* [Problem to work on] Give the lines below again exactly, starting with the line that holds "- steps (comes" and going on through the line that holds "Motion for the".

──────── Provided material

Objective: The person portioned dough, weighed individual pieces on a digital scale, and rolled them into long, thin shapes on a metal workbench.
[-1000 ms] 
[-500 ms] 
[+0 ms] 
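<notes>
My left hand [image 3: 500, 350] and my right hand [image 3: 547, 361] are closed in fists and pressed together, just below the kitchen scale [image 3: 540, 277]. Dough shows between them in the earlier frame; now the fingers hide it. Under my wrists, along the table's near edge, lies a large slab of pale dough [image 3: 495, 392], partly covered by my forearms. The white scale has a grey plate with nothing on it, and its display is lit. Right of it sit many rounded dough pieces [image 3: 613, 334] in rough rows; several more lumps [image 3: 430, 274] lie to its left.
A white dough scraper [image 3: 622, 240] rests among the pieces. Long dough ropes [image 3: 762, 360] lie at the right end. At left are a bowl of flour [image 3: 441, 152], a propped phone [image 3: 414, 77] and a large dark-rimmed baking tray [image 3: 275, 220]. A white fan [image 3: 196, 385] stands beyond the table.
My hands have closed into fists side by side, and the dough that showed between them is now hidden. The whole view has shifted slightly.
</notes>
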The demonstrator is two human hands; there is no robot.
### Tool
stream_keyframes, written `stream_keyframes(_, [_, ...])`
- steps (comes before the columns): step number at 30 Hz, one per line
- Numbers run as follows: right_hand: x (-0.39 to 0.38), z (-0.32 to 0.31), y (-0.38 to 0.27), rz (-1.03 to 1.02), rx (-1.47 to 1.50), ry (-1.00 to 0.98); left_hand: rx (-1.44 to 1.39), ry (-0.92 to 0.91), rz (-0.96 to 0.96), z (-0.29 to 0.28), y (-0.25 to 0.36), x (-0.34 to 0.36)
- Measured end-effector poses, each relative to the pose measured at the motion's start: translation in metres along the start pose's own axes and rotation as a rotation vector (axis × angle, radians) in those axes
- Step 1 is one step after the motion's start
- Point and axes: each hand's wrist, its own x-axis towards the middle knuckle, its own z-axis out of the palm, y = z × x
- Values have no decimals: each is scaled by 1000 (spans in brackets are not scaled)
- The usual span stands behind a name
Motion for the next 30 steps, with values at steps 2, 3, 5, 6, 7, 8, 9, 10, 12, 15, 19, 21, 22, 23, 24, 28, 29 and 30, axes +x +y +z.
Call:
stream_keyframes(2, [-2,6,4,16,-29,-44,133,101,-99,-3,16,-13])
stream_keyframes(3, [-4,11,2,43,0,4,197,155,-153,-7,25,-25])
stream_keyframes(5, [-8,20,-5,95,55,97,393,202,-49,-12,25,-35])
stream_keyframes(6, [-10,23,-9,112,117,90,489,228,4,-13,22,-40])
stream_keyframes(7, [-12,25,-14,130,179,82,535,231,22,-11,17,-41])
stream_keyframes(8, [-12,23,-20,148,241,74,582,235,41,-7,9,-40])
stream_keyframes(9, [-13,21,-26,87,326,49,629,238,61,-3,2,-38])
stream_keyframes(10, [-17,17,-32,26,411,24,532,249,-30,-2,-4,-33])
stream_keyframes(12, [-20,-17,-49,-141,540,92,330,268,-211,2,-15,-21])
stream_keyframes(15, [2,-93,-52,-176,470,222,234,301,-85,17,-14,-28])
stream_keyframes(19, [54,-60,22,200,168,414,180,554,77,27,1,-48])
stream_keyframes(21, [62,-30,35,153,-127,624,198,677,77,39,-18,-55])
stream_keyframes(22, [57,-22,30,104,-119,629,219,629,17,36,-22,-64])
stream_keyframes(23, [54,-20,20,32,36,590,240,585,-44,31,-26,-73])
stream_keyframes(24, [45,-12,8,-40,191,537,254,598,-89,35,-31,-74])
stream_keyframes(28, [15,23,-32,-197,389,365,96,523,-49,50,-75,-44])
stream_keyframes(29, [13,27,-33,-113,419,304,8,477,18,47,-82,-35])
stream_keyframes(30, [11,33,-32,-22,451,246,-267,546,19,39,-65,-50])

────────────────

* [Task result]
- steps (comes before the columns): step number at 30 Hz, one per line
- Numbers run as follows: right_hand: x (-0.39 to 0.38), z (-0.32 to 0.31), y (-0.38 to 0.27), rz (-1.03 to 1.02), rx (-1.47 to 1.50), ry (-1.00 to 0.98); left_hand: rx (-1.44 to 1.39), ry (-0.92 to 0.91), rz (-0.96 to 0.96), z (-0.29 to 0.28), y (-0.25 to 0.36), x (-0.34 to 0.36)
- Measured end-effector poses, each relative to the pose measured at the motion's start: translation in metres along the start pose's own axes and rotation as a rotation vector (axis × angle, radians) in those axes
- Step 1 is one step after the motion's start
- Point and axes: each hand's wrist, its own x-axis towards the middle knuckle, its own z-axis out of the palm, y = z × x
- Values have no decimals: each is scaled by 1000 (spans in brackets are not scaled)
- The usual span stands behind a name
Motion for the next 30 steps, with values at steps 2, 3, 5, 6, 7, 8, 9, 10, 12, 15, 19, 21, 22, 23, 24, 28, 29 and 30, axes +x +y +z.

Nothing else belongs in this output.